Could you retype the lines below, starting at the line holding "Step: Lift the" and stopping at the line holding "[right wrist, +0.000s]", inclusive? Copy them exactly and drop the images.
Records supplied: Begin
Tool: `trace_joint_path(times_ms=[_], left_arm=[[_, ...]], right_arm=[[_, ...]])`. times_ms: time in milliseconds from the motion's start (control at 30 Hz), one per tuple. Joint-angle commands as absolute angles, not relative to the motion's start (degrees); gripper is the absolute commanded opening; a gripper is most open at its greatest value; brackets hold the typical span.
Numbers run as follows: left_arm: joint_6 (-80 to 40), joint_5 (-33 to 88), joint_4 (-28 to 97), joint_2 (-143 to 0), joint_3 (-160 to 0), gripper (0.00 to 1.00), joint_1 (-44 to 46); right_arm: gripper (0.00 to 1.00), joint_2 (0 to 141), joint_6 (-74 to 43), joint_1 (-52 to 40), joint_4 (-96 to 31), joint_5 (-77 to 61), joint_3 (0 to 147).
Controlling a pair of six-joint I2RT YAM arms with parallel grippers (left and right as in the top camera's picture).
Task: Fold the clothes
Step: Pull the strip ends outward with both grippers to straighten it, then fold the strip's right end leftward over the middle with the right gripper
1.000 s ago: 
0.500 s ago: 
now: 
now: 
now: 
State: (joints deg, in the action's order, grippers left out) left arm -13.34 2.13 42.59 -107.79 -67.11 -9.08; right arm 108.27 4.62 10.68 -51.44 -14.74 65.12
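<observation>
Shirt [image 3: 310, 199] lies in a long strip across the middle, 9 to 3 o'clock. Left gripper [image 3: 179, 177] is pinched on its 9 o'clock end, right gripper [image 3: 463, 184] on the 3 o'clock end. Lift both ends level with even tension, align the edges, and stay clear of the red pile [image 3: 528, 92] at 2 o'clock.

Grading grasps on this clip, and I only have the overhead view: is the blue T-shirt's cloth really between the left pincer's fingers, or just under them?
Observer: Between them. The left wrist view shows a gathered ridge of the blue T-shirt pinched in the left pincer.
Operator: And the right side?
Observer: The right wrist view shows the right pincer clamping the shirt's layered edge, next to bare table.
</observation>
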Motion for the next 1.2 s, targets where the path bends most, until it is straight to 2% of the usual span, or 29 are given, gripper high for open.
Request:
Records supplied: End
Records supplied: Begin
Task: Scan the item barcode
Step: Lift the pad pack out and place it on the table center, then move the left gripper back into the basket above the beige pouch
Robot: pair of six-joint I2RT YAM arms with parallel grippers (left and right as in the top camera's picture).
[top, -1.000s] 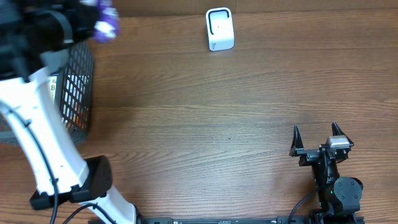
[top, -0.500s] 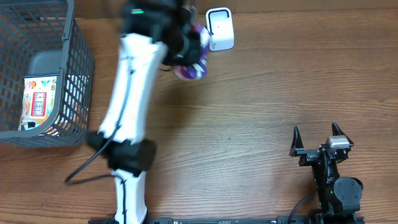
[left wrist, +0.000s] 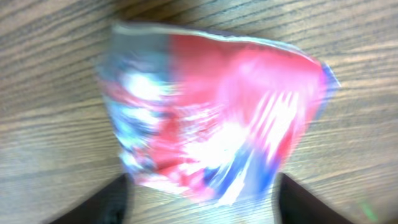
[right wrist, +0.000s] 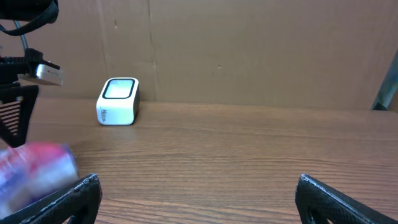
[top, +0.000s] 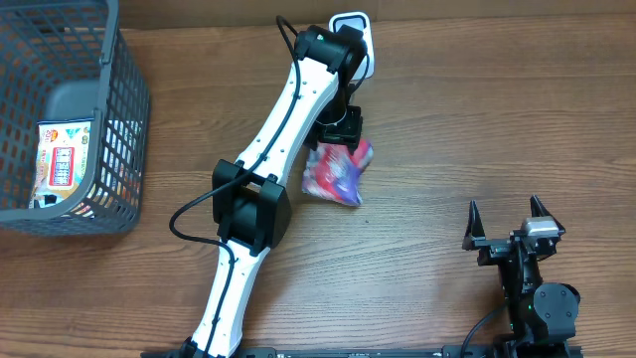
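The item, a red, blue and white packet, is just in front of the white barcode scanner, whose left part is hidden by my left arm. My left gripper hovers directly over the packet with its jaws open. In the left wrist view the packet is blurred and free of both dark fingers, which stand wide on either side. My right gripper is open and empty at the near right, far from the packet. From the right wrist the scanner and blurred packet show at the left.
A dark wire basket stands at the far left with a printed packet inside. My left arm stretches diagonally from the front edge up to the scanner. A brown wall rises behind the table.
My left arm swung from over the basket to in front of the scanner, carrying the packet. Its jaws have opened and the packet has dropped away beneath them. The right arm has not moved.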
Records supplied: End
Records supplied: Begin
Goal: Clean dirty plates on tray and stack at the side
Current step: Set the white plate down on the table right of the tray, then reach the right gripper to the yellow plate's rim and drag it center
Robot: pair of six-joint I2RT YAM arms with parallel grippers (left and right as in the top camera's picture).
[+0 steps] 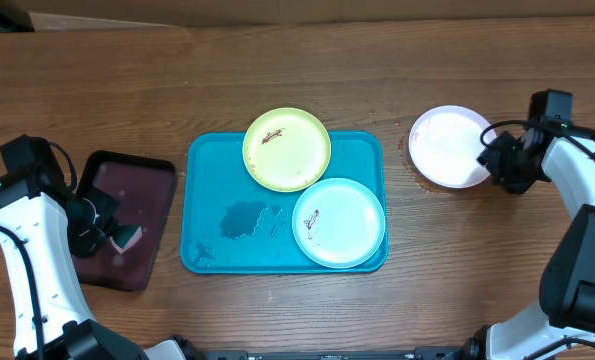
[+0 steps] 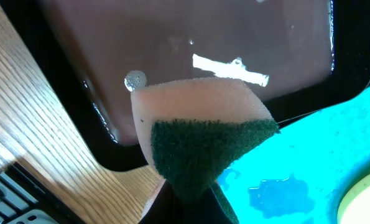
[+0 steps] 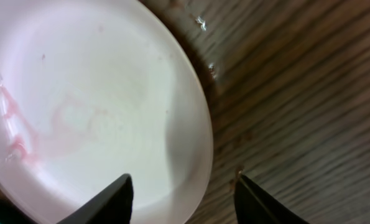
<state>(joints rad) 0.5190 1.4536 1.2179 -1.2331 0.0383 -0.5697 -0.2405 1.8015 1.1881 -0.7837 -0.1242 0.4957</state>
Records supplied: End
Solution:
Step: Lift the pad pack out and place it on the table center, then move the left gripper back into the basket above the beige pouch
Robot: pair of six-joint I2RT YAM arms with parallel grippers (left and right as in the top camera's picture).
[top, -1.000s] 
[top, -0.500s] 
[left wrist, +0.000s] 
[right wrist, +0.000s] 

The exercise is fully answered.